Has it always done this, or is it a new problem?

Do both the sink and washing machine drain slowly?

Do you hear a gurgling sound when either one drains?


----------



## samy23 (Jul 23, 2008)

Quote:


Originally Posted by *nd_deadhead* 
Has it always done this, or is it a new problem?

Do both the sink and washing machine drain slowly?

Do you hear a gurgling sound when either one drains?

Yes it's always done this.

Im not sure whether they drain slowly, can't tell with the washing machine, but the sink seems to drain about the normal speed.

Yes there is a definate gurgling sound when the washing machine drains! And you can see water being pushed up into the sink for a brief moment, which is the washing machine water when it is being drained.

*for visualizing it* under the sink where you have the pipe which the drained sink water goes into, about halfway up it there is a nozzle which has the washing machine water pipe attatched to it. -does that help?

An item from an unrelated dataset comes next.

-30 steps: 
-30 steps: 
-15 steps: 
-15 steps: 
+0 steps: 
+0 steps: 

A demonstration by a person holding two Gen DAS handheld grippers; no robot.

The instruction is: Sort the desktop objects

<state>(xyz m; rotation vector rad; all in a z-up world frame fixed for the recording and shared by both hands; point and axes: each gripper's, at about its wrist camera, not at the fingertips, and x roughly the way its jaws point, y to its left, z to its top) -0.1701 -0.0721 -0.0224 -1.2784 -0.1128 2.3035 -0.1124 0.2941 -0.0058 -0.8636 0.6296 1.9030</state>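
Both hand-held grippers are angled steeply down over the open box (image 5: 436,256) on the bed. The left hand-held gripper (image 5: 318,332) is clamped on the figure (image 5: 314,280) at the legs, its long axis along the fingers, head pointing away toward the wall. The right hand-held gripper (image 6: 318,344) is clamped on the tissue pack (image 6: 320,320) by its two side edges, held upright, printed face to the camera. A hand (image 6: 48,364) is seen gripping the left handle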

It looks like it's supposed to do this, could it be this was a cheap idea from the landlord? so he didn't have to get a seperate pipe or something for the washing machine pipe to attatch to?


----------



## nd_deadhead (Sep 22, 2005)

My guess is that the vent line is plugged. Every sink drain needs a vent, to allow air to escape, so water can drain freely. If the vent is plugged, water runs slowly, and in your case, where two lines drain to the same pipe, it can back up.

Under the sink, you should see a pipe going up, above the connection between the sink and washing machine.

The fix for this is to get up on the roof and clear the vent. There may be a bird nest at the top, or some other obstruction that you can easily clear out. If not, you might have to run a hose or a plumbers snake down the vent line to unclog it.

http://www.ehow.com/how_117396_clear...-plumbing.html


----------



## nd_deadhead (Sep 22, 2005)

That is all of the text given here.